(DATA TO USE begins)

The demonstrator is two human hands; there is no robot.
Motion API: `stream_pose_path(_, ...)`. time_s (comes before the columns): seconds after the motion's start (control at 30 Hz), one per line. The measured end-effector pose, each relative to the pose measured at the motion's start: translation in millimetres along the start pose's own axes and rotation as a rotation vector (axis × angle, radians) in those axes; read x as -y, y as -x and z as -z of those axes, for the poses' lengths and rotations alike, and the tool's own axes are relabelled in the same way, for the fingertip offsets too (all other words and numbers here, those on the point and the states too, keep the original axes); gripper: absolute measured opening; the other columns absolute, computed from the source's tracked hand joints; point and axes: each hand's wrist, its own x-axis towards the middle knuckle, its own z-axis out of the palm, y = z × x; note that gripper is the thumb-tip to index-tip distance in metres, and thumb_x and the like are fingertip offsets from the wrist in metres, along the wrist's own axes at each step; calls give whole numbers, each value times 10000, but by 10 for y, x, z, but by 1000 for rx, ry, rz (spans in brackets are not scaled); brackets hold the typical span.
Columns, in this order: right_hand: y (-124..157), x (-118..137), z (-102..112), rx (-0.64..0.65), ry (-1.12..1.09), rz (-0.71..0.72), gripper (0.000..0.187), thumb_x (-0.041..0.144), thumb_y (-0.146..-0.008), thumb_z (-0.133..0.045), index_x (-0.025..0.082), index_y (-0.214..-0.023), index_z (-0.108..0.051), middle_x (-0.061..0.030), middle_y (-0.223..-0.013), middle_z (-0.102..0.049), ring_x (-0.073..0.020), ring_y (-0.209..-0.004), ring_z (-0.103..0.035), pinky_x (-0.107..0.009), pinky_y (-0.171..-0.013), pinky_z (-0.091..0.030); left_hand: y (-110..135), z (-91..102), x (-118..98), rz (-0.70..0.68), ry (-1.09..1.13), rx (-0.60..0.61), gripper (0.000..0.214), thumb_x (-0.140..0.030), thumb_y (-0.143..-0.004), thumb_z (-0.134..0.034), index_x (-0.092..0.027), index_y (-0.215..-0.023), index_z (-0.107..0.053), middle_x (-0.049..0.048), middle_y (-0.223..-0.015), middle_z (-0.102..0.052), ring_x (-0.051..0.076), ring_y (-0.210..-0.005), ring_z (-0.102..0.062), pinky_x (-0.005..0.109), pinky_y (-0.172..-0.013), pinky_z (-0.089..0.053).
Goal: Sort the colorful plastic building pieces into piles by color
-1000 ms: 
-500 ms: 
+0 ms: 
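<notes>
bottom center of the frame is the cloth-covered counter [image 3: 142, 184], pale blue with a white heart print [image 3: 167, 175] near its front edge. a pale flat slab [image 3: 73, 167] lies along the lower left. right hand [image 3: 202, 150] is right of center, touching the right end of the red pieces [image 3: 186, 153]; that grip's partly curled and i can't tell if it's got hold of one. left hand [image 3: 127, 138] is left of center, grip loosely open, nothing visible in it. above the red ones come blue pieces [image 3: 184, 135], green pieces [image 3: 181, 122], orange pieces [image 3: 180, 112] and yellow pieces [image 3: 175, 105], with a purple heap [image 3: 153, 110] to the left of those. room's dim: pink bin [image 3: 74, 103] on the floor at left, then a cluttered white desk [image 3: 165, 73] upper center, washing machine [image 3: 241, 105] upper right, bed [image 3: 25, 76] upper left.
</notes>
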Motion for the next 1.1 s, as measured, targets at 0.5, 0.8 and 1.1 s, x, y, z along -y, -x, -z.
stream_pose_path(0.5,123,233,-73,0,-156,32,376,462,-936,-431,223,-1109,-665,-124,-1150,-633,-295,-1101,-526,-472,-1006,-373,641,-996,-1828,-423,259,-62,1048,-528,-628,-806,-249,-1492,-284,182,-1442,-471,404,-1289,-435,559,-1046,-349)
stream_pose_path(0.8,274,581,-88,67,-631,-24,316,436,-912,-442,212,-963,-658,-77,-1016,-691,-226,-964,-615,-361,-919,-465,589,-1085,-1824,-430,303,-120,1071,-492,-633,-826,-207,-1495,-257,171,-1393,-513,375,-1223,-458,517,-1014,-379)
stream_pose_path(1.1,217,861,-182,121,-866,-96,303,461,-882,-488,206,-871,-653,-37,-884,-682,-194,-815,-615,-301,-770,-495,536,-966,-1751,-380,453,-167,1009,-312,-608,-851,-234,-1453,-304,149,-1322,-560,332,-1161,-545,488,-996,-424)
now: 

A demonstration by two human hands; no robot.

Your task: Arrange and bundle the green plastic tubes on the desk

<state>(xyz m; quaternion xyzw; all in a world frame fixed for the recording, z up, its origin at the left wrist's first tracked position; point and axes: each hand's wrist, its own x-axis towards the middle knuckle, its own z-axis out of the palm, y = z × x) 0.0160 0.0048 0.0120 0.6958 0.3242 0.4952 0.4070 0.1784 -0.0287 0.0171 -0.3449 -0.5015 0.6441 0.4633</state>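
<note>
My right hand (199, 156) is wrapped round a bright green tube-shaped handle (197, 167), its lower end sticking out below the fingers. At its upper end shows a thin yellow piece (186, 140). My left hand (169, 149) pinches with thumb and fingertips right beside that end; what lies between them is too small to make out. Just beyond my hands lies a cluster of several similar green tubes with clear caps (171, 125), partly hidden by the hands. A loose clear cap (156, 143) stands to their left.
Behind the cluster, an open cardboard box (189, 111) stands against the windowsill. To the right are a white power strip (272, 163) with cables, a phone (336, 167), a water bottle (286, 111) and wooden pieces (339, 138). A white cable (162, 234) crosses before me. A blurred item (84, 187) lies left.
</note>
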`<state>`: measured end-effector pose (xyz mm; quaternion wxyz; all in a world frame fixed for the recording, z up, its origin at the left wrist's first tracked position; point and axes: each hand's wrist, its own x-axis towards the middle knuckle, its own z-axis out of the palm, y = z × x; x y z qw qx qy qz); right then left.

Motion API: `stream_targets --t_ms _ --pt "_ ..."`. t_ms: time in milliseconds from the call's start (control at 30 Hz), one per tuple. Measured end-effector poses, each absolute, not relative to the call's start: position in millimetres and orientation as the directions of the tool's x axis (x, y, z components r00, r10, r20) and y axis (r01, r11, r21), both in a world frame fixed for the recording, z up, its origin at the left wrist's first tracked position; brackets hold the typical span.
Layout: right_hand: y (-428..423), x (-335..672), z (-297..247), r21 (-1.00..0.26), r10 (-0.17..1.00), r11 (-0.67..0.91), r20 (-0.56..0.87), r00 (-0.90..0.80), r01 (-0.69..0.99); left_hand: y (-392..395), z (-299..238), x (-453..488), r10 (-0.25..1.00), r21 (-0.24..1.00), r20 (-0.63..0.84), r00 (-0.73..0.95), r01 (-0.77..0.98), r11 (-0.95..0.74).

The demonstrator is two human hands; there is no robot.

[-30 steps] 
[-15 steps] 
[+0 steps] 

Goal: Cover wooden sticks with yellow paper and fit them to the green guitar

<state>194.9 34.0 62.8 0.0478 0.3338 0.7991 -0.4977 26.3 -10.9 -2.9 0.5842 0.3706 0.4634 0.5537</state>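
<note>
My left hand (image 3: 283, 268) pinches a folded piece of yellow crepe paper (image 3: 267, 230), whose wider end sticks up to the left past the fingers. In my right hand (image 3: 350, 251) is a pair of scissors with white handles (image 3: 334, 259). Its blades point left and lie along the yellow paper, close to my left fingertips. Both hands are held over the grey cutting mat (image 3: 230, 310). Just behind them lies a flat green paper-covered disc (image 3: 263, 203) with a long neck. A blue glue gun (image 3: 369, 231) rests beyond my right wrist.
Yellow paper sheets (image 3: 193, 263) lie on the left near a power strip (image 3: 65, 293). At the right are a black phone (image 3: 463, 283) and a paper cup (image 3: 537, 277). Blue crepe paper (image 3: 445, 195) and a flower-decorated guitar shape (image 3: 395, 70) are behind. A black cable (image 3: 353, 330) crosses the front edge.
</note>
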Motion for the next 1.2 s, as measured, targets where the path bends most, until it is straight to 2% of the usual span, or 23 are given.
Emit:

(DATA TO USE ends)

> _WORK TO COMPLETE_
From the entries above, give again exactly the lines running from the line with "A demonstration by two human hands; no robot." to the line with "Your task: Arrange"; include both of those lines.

> _EXERCISE RESPONSE_
A demonstration by two human hands; no robot.

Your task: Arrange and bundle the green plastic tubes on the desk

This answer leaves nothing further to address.